As @romainruaud said, since your configurable product contains a lot of SKUs quite similar there's a pretty high chance that it's getting multiple partial hits on your original searched SKU, hence its score is higher than the simple product.
You could try preventing the merging of the children SKUs in your parent (configurable, bundle) products, but you would then lose the ability to find parent products when searching exclusively for a non-visible on its own child simple product.

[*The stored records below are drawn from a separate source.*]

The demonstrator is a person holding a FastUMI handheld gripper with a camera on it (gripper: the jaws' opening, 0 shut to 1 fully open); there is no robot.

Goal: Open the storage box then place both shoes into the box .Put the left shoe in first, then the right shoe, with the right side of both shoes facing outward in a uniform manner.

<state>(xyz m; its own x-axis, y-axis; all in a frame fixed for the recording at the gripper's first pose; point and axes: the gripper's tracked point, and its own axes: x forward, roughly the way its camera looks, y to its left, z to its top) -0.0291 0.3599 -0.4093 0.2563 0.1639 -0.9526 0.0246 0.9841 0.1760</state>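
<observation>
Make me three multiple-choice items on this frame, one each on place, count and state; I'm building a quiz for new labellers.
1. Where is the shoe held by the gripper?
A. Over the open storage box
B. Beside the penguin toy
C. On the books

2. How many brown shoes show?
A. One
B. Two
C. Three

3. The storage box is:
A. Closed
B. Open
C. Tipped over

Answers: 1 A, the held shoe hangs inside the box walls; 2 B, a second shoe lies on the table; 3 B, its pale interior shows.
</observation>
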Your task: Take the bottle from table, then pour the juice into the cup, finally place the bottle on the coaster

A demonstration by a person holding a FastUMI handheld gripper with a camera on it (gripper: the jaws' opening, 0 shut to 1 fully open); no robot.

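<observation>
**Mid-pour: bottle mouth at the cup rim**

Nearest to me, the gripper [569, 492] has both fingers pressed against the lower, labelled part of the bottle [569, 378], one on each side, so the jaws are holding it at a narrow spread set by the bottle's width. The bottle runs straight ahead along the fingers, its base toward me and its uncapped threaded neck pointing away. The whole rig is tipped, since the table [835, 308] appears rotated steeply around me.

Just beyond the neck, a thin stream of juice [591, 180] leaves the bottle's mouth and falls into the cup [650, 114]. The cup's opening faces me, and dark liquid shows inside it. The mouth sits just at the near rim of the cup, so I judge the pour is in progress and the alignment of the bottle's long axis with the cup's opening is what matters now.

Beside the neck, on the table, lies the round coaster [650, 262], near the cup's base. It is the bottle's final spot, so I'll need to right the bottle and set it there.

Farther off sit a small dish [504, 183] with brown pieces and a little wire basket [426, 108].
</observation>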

Before doing that, I would suggest enable the following settings in Elasticsuite > Search Relevance
- Spellchecking configuration > Terms vectors configuration > [Experimental] Use all tokens from term vectors
- Spellchecking configuration > Terms vectors configuration > [Experimental] Use reference analyzer in term vectors
- Relevance configuration > Exact match configuration > [Experimental] Use default analyzer in exact matching filter query
Please be aware that "SKU matching" objectives are usually very remote to "words/keywords matching" in a fulltext search context, so there's always be a trade-off of some sort.
Regards,
Hi just to confirm even after enabling the vector configuration we het the exact same behavior, is there anything that can be done in this case?
Hi @rqsakai
yes you should probably prevent the "sku" field of the children products to be indexed in the parents : you should add SKU into this list via a di.xml file.